AKP-MHP iktidarı çıplak arama dayatmasının yeni yeni gündeme geldiği zamanlar bu uygulamanın yapıldığını inkar ediyordu. Fakat ortaya konulan pek çok delil, gözaltılardan ve cezaevlerinden yansıyan raporlar iktidarın yalanlarını döne döne açığa çıkardı. Yalanı delillerle ifşa olan faşist iktidar, şimdilerde çıplak arama saldırısını bir devlet politikası olarak pişkince savunuyor artık. Bir zamanlar böyle bir uygulamanın olmadığını, bunu dile getirenlerin “devleti karalamak”tan başka bir şey yapmadığını söyleyenler, şimdi de çıplak arama gibi bir işkence yöntemini savunmak için türlü kılıflar uyduruyorlar. Hatta “Onurlu ve ahlaklı kadın çıplak arandığını söylemek için bir yıl beklemez”, “Örgüt talimatıyla çocuk doğuruyorlar” gibi rezil söylemlerle saldırmaktan da geri durmuyorlar.
2010-2019 yılları arasında, Türkiye İnsan Hakları Vakfı’na başvuran 241 kişi, yönetmelikte olmamasına rağmen gözaltında keyfi şekilde çıplak arama işkencesine maruz kaldığını belirtmiştir. Ki bu kadarı sadece kayıtlara geçerek resmileşmiş kısmıdır. Yine cezaevlerinde nakil işlemleri sırasında, aramalar esnasında, hastane sevklerinde, mahkemelere gidiş dönüşte ve görüş günlerinde bu istismar ve işkence yönteminin yaygın şekilde kullanıldığı bilinmektedir.
Kapitalizmin çarklarının dönebilmesi için ihtiyaç duyulan itaatkar toplumu yaratma ve kadınları geri konuma itme politikası, yaşamın her alanında olduğu gibi cezaevlerinde de hayata geçiriliyor. Cezaevleri gibi yerlerde özellikle kadınların savunmasızlığından da faydalanarak kişiyi zorla çıplak şekilde aramak, kişiliğini yok saymak ve aşağılamak, bu şekilde istismar ve işkencede bulunmak, dışarıda kadınlara yönelik hiçbir baskı ve zorbalıktan kaçınmayan iktidar için aslında oldukça olağan ve normal bir yöntemdir.

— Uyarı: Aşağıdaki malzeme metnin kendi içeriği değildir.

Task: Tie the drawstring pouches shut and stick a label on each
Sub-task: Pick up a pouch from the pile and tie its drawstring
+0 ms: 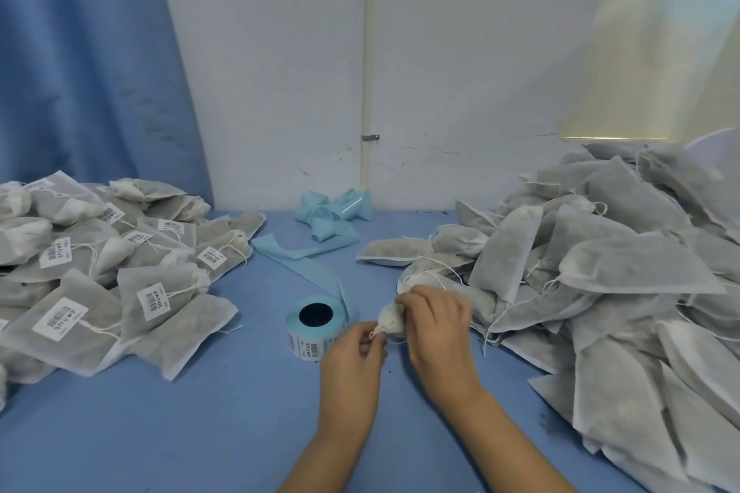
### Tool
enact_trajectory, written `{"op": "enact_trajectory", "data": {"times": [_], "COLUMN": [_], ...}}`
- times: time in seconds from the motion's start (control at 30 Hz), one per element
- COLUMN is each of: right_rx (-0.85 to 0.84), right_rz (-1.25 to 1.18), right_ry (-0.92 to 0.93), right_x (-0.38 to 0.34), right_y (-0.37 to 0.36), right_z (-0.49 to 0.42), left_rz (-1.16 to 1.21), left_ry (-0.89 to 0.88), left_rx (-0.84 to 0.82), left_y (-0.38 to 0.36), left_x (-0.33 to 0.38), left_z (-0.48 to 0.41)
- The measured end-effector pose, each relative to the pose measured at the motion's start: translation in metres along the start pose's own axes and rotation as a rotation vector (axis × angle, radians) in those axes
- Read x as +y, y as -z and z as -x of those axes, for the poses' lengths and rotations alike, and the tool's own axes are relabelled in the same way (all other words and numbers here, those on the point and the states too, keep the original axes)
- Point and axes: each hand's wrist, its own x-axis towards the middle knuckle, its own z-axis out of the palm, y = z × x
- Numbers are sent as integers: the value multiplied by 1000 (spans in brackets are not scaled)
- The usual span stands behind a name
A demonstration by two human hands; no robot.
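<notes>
— Where is the pouch (390, 320) in hand?

— Just right of the roll (316, 326), held a little above the blue bench (240, 412). Its neck is bunched up, and its body runs back under the right hand (434, 316).

— And that hand?

— It is curled over the bunched neck and grips it. The left hand (352, 352), in front of the roll and to its right, pinches the string (376, 333) where it comes out of the neck.

— How does the roll sit?

— It lies on its side with the dark core facing up. Barcode labels show on its near face. A pale blue strip (304, 260) of backing trails away behind it and ends in a crumpled bundle against the wall (460, 72).

— What about the other pouches?

— Left of the roll is a pile (100, 272) of tied pouches, many with a white barcode label. Right of the roll is a bigger heap (620, 272) with no labels showing and loose strings hanging out. The held pouch touches that heap's near edge.

— And further back?

— A blue curtain (80, 52) hangs behind the roll to the left. A white pipe (367, 52) runs up the wall behind it.
</notes>
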Motion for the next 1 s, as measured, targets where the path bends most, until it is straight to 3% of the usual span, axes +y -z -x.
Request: {"op": "enact_trajectory", "data": {"times": [0.1,0.17,0.3,0.43,0.6,0.73,0.9,1.0], "right_rx": [-54,-141,-138,-119,-349,-435,-279,-188], "right_rz": [-106,-264,-338,-373,-359,-293,-253,-300], "right_ry": [-397,-553,-550,-566,-526,-426,-464,-522], "right_x": [-2,-2,-8,-8,-8,-6,-5,-5], "right_y": [5,3,4,3,0,-2,1,1], "right_z": [1,6,14,15,20,19,19,18], "left_rz": [60,15,-64,129,229,259,276,399], "left_ry": [114,76,-44,39,46,11,15,124], "left_rx": [16,-6,-7,-42,7,104,126,22], "left_y": [0,0,1,0,2,5,3,4], "left_x": [-1,-2,-2,2,6,9,9,7], "left_z": [-1,-2,-5,-4,-1,0,1,0]}}
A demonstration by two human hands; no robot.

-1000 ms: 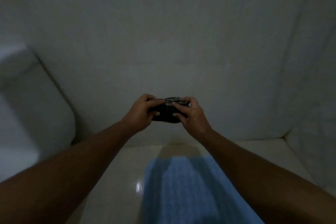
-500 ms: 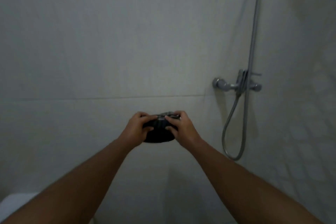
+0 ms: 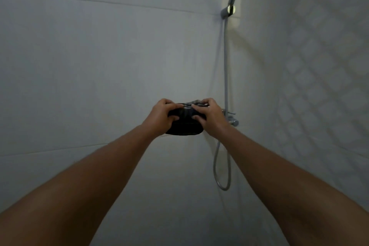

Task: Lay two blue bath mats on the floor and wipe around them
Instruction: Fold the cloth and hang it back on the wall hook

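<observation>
A dark, bunched cloth (image 3: 184,126) is held up in front of the white tiled wall, at arm's length. My left hand (image 3: 159,116) grips its left side with curled fingers and the thumb on the front. My right hand (image 3: 211,117) grips its right side the same way. The two hands nearly touch over the cloth. No blue bath mat and no floor are in view.
A shower hose (image 3: 225,86) hangs down the wall corner to the right of my hands and loops low. The mixer tap (image 3: 232,120) sits just behind my right hand. A rail bracket (image 3: 228,11) is higher up. Patterned tiles (image 3: 319,66) cover the right wall.
The view has tilted upward: the blue mat and floor dropped out of sight, then the shower tap and hose came in. Both hands kept hold of the dark cloth and rose with it.
</observation>
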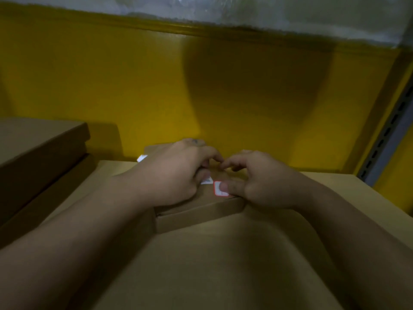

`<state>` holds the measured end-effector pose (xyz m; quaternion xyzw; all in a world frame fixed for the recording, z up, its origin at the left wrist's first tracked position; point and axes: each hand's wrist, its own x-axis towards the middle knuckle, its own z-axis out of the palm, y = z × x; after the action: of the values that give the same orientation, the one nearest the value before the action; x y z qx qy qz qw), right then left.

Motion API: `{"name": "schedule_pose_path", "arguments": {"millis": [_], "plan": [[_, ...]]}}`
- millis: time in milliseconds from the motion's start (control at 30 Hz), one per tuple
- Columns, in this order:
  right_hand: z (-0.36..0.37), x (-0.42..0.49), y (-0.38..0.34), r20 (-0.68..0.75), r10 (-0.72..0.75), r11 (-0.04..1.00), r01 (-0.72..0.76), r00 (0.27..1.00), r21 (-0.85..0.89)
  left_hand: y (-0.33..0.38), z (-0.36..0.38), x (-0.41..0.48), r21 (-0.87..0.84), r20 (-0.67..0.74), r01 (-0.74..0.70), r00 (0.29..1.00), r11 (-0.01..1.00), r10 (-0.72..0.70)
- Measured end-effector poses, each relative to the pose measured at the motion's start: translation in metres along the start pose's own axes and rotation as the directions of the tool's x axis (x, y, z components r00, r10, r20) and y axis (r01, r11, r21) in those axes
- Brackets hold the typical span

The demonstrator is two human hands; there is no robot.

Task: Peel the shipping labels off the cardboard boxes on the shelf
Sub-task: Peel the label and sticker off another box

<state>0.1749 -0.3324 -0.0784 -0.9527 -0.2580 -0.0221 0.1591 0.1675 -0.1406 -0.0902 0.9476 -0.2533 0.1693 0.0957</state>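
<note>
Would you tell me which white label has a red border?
The red-bordered label under the thumb of the right hand; the plain label beside the left hand has none.

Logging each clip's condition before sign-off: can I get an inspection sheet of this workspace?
Surface: large cardboard box, bearing a small box.
Job's things: red-edged label and white label on the small box's top.
Clutter: stacked flat boxes at left; white patch behind the left wrist.
Grippers: left hand rests on the small box, fingers curled; right hand has its thumb on the red-edged label; grips unclear.
Cables: nothing seen.
Surroundings: yellow wall; slotted metal upright at right.
</note>
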Motion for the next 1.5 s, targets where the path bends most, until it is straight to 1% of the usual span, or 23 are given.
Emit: {"name": "schedule_pose_path", "arguments": {"millis": [33, 133, 267, 367, 433, 500, 600, 667, 800, 967, 1000, 1033, 1067, 1100, 1133, 1200, 1267, 1333, 1433, 1500], "plan": [[0.001, 0.000, 0.001, 0.008, 0.030, 0.999, -0.030, 1.000, -0.017, -0.002, 0.000, 0.000, 0.004, 0.000, 0.002, 1.000, 1.000, -0.002], [0.003, 0.000, 0.000, 0.064, 0.086, 0.994, -0.090, 0.994, 0.062, -0.004, -0.001, 0.000, 0.003, 0.019, 0.003, 1.000, 1.000, -0.003], [0.003, 0.001, -0.003, 0.068, 0.100, 0.994, -0.103, 0.993, 0.047, -0.008, 0.001, 0.000, 0.024, 0.048, -0.001, 0.999, 1.000, 0.000], [0.004, 0.001, -0.005, 0.068, 0.142, 0.987, -0.146, 0.988, 0.067, -0.013, 0.000, 0.001, -0.032, 0.036, 0.015, 0.999, 0.999, -0.014], [0.005, -0.001, -0.006, 0.079, 0.173, 0.975, -0.182, 0.982, 0.130, -0.016, 0.000, 0.001, -0.081, 0.038, 0.028, 0.999, 0.996, -0.025], [0.006, -0.004, -0.008, 0.078, 0.189, 0.960, -0.201, 0.979, 0.193, -0.018, 0.000, 0.001, -0.117, 0.018, 0.012, 1.000, 0.993, -0.010], [0.009, -0.006, -0.012, 0.085, 0.214, 0.959, -0.226, 0.973, 0.172, -0.020, 0.003, -0.001, -0.157, -0.002, 0.020, 1.000, 0.987, -0.020], [0.009, -0.005, -0.012, 0.114, 0.234, 0.947, -0.253, 0.966, 0.198, -0.020, 0.005, -0.002, -0.157, -0.023, 0.036, 0.999, 0.987, -0.040], [0.004, -0.007, -0.015, 0.203, 0.296, 0.888, -0.348, 0.933, 0.302, -0.019, 0.008, -0.002, -0.191, -0.069, 0.068, 0.994, 0.979, -0.082], [-0.001, -0.008, -0.018, 0.229, 0.293, 0.840, -0.364, 0.929, 0.403, -0.018, 0.006, -0.004, -0.174, -0.167, 0.088, 0.979, 0.981, -0.118], [-0.001, -0.008, -0.019, 0.241, 0.291, 0.815, -0.372, 0.926, 0.445, -0.017, 0.004, -0.004, -0.176, -0.195, 0.084, 0.974, 0.981, -0.118], [0.000, -0.007, -0.019, 0.263, 0.288, 0.763, -0.387, 0.921, 0.517, -0.016, 0.001, -0.004, -0.182, -0.223, 0.079, 0.967, 0.980, -0.119], [0.002, -0.006, -0.020, 0.283, 0.281, 0.691, -0.398, 0.917, 0.603, -0.015, 0.000, -0.005, -0.186, -0.242, 0.081, 0.962, 0.979, -0.125], [0.004, -0.005, -0.021, 0.280, 0.276, 0.626, -0.393, 0.920, 0.674, -0.014, -0.002, -0.006, -0.179, -0.254, 0.085, 0.958, 0.980, -0.130], [0.004, -0.003, -0.019, 0.247, 0.286, 0.592, -0.374, 0.926, 0.714, -0.013, -0.002, -0.007, -0.164, -0.266, 0.089, 0.955, 0.982, -0.131], [0.000, 0.000, -0.014, 0.142, 0.348, 0.576, -0.331, 0.927, 0.748, -0.010, -0.003, -0.006, -0.132, -0.301, 0.082, 0.946, 0.988, -0.119], [-0.008, 0.001, -0.006, 0.034, 0.434, 0.579, -0.308, 0.900, 0.755, -0.005, -0.006, -0.005, -0.103, -0.324, 0.067, 0.941, 0.992, -0.097], [-0.012, 0.002, 0.001, -0.018, 0.465, 0.592, -0.296, 0.885, 0.750, 0.002, -0.008, -0.003, -0.096, -0.315, 0.055, 0.946, 0.994, -0.083], [-0.005, 0.004, 0.007, -0.063, 0.449, 0.660, -0.283, 0.891, 0.696, 0.012, -0.010, -0.003, -0.050, -0.227, 0.085, 0.969, 0.995, -0.094], [-0.001, 0.006, 0.011, -0.066, 0.440, 0.680, -0.285, 0.896, 0.675, 0.014, -0.011, -0.002, -0.030, -0.152, 0.113, 0.982, 0.993, -0.116]]}}
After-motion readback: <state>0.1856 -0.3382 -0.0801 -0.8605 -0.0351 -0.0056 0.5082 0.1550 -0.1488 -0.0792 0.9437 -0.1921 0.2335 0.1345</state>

Kadın cinayetleri, istismarlar, taciz ve tecavüz vakaları katlanarak artarken, sömürü sisteminin ve gerici iktidarın bu duruma cevabı İstanbul Sözleşmesi’nin yüzsüzce iptali oluyor. Zaten kadınlara yönelik şiddet ve cinayetlerin failleri yargılanmıyor. Gerici politikalarla kadınlar eve kapatılıyor, ücretsiz sömürüye mahkum ediliyorlar. Bu politikalar cezaevlerinde kadınlara yönelik çıplak arama, şiddet, hakaret, baskı vb. uygulamalar şeklinde hayat buluyor.
Hapishaneler işkence ve baskı kurumlarına dönüştürülürken, milyonlarca işçi ve emekçinin, kadınların hayatı da hapishanelere çevriliyor. Çünkü işçi ve emekçi kadınların emeğine ve hayatlarına yönelik saldırılar (uzun çalışma saatleri ve düşük ücretler, esnek ve güvencesiz çalışma, açlık ve yoksulluk, kadın cinayetleri, şiddet, istismar, taciz ve tecavüz vb.) hapishane koşullarını aratmayacak düzeydedir.
Nereden bakılırsa bakılsın, hapishanelerde ve dışarıda, işyerlerinde, sokakta ve yaşamımızın her alanında emekçi kadınları kuşatan baskı ve sömürü zincirlerini kırmadan bir kurtuluş asla mümkün görünmüyor.
İnsanlık onurunu yok saymayı, kimliksizleştirmeyi, sindirmeyi amaçlayan tüm istismar ve işkence yöntemlerine; haklarımıza, geleceğimize ve yaşamımıza yapılan bütün saldırılara, tüm bunların kaynağı olan sömürü düzenine karşı işçi ve emekçi kadınların mücadele etmekten başka yolu yoktur.